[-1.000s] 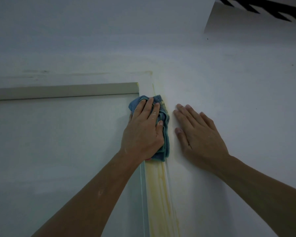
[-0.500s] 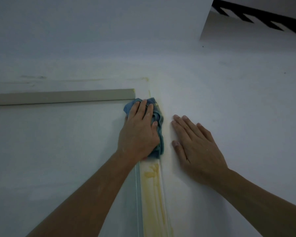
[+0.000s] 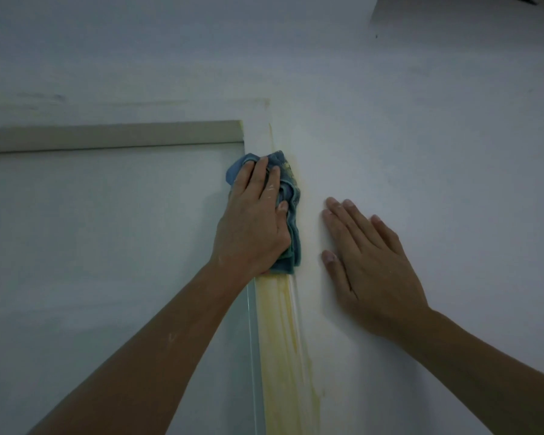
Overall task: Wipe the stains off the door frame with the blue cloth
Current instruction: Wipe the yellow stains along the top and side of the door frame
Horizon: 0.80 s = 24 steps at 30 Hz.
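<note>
Far left is the pale flat door panel (image 3: 107,230), with a grey horizontal top strip (image 3: 113,136) above it that ends near the corner.

The left hand (image 3: 252,227) has its fingers curved over the crumpled blue cloth (image 3: 291,196) and grips the wad. The thumb looks tucked under the lower edge, but it is hard to see. The cloth is pressed on the upright white door frame strip (image 3: 272,309), just below the top corner, and its right edge shows yellow soiling.

Step in hand looks like mid-wipe on the upper frame. Yellow streaky stains (image 3: 283,340) run down the frame below the cloth and out of the bottom of the shot, so most of the job is likely left. A faint yellow line also sits above the cloth near the corner.

The next move probably calls for a firm downward stroke along the strip, staying on the narrow face. There is room below. The door edge hems the left side, and the wall sits right beside the frame, so smear could spread there.

The right hand (image 3: 368,265) is flat on the plain white wall (image 3: 421,136) with its fingers straight. It holds nothing and sits near the cloth without touching it.
</note>
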Available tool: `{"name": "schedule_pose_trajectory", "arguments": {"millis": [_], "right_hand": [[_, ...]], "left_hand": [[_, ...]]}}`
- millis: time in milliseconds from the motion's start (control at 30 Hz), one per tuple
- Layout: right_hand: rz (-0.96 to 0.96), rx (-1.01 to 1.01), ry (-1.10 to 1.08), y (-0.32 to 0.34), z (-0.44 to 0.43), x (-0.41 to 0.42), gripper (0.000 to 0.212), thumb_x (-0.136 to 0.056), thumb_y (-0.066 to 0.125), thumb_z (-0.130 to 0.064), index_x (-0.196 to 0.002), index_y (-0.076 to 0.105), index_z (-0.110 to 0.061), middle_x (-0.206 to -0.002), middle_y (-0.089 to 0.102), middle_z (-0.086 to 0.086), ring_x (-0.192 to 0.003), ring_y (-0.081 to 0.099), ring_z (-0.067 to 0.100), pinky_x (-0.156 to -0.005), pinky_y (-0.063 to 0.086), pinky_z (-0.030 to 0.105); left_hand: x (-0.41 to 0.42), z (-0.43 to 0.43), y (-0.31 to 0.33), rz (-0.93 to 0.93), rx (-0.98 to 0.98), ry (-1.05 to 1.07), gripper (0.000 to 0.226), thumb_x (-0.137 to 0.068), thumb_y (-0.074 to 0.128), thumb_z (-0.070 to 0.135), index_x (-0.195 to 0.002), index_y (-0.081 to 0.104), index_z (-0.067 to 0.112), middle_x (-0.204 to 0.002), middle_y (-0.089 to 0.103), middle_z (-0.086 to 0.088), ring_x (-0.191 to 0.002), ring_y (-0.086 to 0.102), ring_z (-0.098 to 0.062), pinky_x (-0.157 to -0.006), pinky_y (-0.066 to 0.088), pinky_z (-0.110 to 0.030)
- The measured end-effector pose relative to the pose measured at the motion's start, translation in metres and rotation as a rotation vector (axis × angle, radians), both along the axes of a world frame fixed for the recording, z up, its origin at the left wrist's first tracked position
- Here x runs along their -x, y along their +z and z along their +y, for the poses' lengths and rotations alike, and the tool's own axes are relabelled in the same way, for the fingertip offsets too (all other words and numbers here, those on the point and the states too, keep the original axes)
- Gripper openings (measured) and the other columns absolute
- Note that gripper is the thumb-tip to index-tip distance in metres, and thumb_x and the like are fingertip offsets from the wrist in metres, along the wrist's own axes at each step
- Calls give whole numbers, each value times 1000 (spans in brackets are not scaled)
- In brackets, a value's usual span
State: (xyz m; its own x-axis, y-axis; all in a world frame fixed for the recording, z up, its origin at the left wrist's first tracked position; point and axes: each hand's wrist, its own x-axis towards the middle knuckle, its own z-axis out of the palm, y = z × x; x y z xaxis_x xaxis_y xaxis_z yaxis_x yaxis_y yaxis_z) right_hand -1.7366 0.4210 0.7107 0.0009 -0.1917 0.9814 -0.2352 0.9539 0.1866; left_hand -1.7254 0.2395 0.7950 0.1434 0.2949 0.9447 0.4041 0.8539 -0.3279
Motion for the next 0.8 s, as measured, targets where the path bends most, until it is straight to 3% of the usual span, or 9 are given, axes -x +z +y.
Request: {"name": "schedule_pose_trajectory", "arguments": {"millis": [433, 800], "right_hand": [[-39, -41, -8, -35, -7, -3, 61, -105, 17, -41, -159, 15, -14, -168, 10, -1, -155, 1, 12, -125, 12, 44], [-69, -36, -28, -68, -2, -6, 61, -104, 19, -40, -159, 16, -13, -168, 11, 0, -155, 2, 14, -125, 14, 45]], "left_hand": [[1, -4, -64, -14, 15, -4, 59, -96, 28, 29, -147, 32, 2, -158, 25, -15, -147, 17, -31, -119, 20, -46], [1, -6, -110, -58, 17, -30, 58, -96, 32, 26, -149, 28, 3, -160, 20, -11, -149, 9, -26, -120, 20, -47]]}}
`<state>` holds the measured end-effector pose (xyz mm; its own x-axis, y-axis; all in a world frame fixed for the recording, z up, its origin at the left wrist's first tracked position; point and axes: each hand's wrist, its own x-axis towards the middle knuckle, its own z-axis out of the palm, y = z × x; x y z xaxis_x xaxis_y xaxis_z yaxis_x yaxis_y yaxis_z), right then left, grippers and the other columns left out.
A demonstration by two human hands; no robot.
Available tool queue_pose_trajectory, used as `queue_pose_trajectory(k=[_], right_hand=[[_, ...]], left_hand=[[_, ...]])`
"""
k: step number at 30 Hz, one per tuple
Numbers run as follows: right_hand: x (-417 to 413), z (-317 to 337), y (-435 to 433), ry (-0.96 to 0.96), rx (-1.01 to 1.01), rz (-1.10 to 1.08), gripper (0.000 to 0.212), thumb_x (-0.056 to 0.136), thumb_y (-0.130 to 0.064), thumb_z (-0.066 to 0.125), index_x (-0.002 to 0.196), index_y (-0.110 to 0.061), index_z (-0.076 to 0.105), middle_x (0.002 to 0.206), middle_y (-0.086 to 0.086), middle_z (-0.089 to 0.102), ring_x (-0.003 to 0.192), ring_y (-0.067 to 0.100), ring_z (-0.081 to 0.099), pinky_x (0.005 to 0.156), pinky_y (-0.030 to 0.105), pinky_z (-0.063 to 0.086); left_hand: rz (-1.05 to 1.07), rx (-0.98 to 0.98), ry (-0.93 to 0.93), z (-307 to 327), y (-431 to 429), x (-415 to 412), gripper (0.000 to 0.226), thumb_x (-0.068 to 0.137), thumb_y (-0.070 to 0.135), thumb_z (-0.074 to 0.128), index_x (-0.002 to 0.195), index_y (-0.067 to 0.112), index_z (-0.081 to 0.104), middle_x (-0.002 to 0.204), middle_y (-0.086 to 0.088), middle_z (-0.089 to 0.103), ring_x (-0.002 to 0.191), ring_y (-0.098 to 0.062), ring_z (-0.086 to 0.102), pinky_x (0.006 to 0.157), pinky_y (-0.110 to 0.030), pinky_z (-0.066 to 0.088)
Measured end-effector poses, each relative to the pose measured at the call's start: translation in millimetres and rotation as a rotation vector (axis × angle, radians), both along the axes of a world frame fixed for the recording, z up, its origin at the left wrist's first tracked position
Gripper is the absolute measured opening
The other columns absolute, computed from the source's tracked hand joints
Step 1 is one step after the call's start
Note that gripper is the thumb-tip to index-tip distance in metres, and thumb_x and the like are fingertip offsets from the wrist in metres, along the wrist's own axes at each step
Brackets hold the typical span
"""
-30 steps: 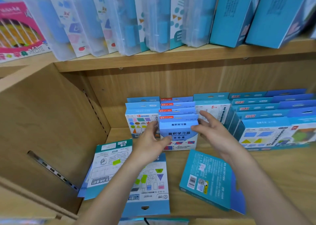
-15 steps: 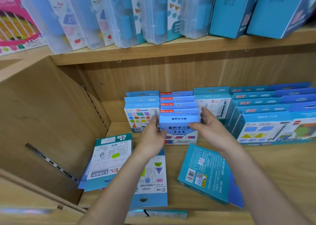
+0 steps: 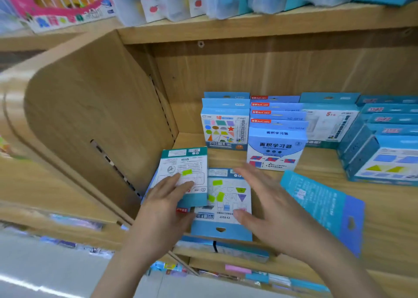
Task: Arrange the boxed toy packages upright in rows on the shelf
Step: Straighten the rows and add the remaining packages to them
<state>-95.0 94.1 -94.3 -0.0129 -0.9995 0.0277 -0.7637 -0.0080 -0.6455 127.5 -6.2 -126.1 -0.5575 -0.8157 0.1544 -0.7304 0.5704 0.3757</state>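
Several rows of blue toy boxes stand upright at the back of the wooden shelf [image 3: 384, 218]; the front box of the middle row [image 3: 274, 148] is blue and white. Three boxes lie flat in front: a teal-edged one [image 3: 187, 162] at the left, a light blue one [image 3: 226, 198] in the middle, a teal one [image 3: 321, 205] at the right. My left hand [image 3: 167, 198] rests flat on the teal-edged box, fingers apart. My right hand [image 3: 264, 202] hovers with fingers spread over the right side of the light blue box, holding nothing.
The shelf's curved wooden side panel [image 3: 90, 125] stands close on the left. An upper shelf board [image 3: 248, 28] carries clear cases and a pink package [image 3: 65, 6]. More packages [image 3: 226, 250] stick out under the shelf's front edge.
Both hands have let go of the front box of the middle row and come down towards me onto the flat boxes. The view has swung left and down.
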Motion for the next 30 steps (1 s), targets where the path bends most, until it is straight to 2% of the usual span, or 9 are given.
queue_pose_trajectory(k=[4, 8, 12, 14, 16, 18, 21, 24, 30], right_hand=[[13.9, -18.6, -0.5, 0.231, 0.181, 0.206, 0.082, 0.088, -0.056, 0.051, 0.146, -0.046, -0.006, 0.151, -0.022, -0.023, 0.137, -0.001, -0.026, 0.117, 0.029, -0.007], [25.6, -30.9, -3.6, 0.404, 0.233, 0.248, 0.076, 0.094, -0.048, 0.046, 0.149, -0.037, -0.006, 0.156, -0.006, -0.026, 0.143, 0.014, -0.026, 0.119, 0.039, -0.007], [26.6, -37.5, -3.5, 0.435, 0.194, 0.229, 0.072, 0.095, -0.048, 0.042, 0.150, -0.035, -0.003, 0.148, -0.013, -0.032, 0.143, 0.013, -0.023, 0.115, 0.033, -0.009], [22.7, -36.7, -3.3, 0.388, 0.229, 0.238, 0.078, 0.090, -0.060, 0.040, 0.149, -0.038, -0.004, 0.143, -0.019, -0.032, 0.140, 0.004, -0.024, 0.119, 0.032, -0.008], [18.8, -30.2, -4.2, 0.238, 0.252, 0.189, 0.085, 0.082, -0.068, 0.045, 0.148, -0.042, -0.002, 0.145, -0.027, -0.021, 0.140, -0.003, -0.016, 0.119, 0.027, -0.001], [16.1, -18.3, -6.5, 0.034, 0.212, 0.077, 0.087, 0.076, -0.069, 0.051, 0.144, -0.050, 0.000, 0.145, -0.033, -0.005, 0.141, -0.005, 0.004, 0.116, 0.022, 0.010], [13.0, -4.4, -15.4, -0.333, 0.049, -0.058, 0.086, 0.067, -0.069, 0.062, 0.137, -0.062, 0.012, 0.144, -0.033, 0.022, 0.129, -0.009, 0.031, 0.108, 0.024, 0.027], [11.2, 5.6, -25.4, -0.703, -0.041, -0.018, 0.095, 0.061, -0.065, 0.074, 0.141, -0.051, 0.024, 0.139, -0.018, 0.048, 0.124, 0.000, 0.049, 0.103, 0.033, 0.042], [18.4, 16.6, -27.2, -0.903, -0.085, -0.076, 0.086, 0.067, -0.016, 0.071, 0.141, -0.040, 0.032, 0.104, -0.006, 0.073, 0.094, 0.013, 0.070, 0.072, 0.025, 0.057]], left_hand=[[-0.033, -0.151, -0.010, -14.2, -8.5, 6.4, 0.055, 0.071, 0.010, 0.077, 0.123, 0.018, 0.059, 0.132, -0.013, 0.055, 0.117, -0.034, 0.055, 0.093, -0.049, 0.049], [-0.041, -0.286, -0.021, -17.3, -12.6, 8.6, 0.048, 0.076, 0.006, 0.059, 0.124, 0.014, 0.061, 0.128, -0.008, 0.060, 0.118, -0.030, 0.057, 0.086, -0.046, 0.055], [0.045, -0.288, 0.263, -2.2, -12.9, 15.5, 0.046, 0.081, 0.002, 0.039, 0.120, 0.011, 0.064, 0.123, 0.000, 0.062, 0.116, -0.017, 0.056, 0.098, -0.028, 0.044], [0.135, -0.205, 0.432, 12.3, -7.3, 17.3, 0.041, 0.086, 0.005, 0.041, 0.118, 0.017, 0.065, 0.115, 0.012, 0.064, 0.104, -0.003, 0.059, 0.087, -0.018, 0.047], [0.224, -0.142, 0.554, 26.1, 2.0, 17.1, 0.024, 0.094, 0.022, 0.043, 0.105, 0.028, 0.064, 0.088, 0.024, 0.066, 0.082, 0.002, 0.060, 0.062, -0.010, 0.046], [0.293, -0.054, 0.708, 38.0, 10.3, 15.2, 0.016, 0.096, 0.033, 0.045, 0.088, 0.031, 0.059, 0.079, 0.013, 0.064, 0.069, -0.003, 0.058, 0.051, -0.017, 0.043], [0.379, 0.245, 0.990, 55.7, 19.5, 11.4, 0.019, 0.094, 0.030, 0.044, 0.089, 0.024, 0.061, 0.081, 0.007, 0.071, 0.071, -0.008, 0.067, 0.048, -0.025, 0.051], [0.371, 0.484, 1.017, 65.5, 25.0, 9.6, 0.025, 0.094, 0.032, 0.043, 0.095, 0.017, 0.063, 0.083, 0.000, 0.074, 0.072, -0.015, 0.070, 0.050, -0.026, 0.054], [0.318, 0.576, 0.963, 69.3, 28.7, 10.3, 0.031, 0.090, 0.036, 0.047, 0.098, 0.009, 0.062, 0.086, -0.007, 0.073, 0.076, -0.022, 0.071, 0.052, -0.033, 0.056]])
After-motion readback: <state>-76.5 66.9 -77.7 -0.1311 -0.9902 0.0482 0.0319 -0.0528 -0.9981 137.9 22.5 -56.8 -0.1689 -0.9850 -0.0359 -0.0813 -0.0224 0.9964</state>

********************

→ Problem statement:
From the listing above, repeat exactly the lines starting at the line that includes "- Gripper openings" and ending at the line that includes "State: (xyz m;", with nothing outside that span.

→ Solution to the problem:
- Gripper openings (measured) and the other columns absolute
- Note that gripper is the thumb-tip to index-tip distance in metres, and thumb_x and the like are fingertip offsets from the wrist in metres, along the wrist's own axes at each step
- Calls give whole numbers, each value times 1000 (spans in brackets are not scaled)
- In brackets, a value's usual span
State: (xyz m; its own x-axis, y-axis; all in a world frame fixed for the recording, z up, its origin at the left wrist's first tracked position; point and axes: each hand's wrist, its own x-axis towards the middle knuckle, its own z-axis out of the palm, y = z × x; x y z xaxis_x xaxis_y xaxis_z yaxis_x yaxis_y yaxis_z) right_hand -1.7366 0.4210 0.7107 0.0009 -0.1917 0.9814 -0.2352 0.9539 0.1866; left_hand -1.7254 0.2395 0.7950 0.1434 0.2949 0.9447 0.4041 0.8539 -0.3279

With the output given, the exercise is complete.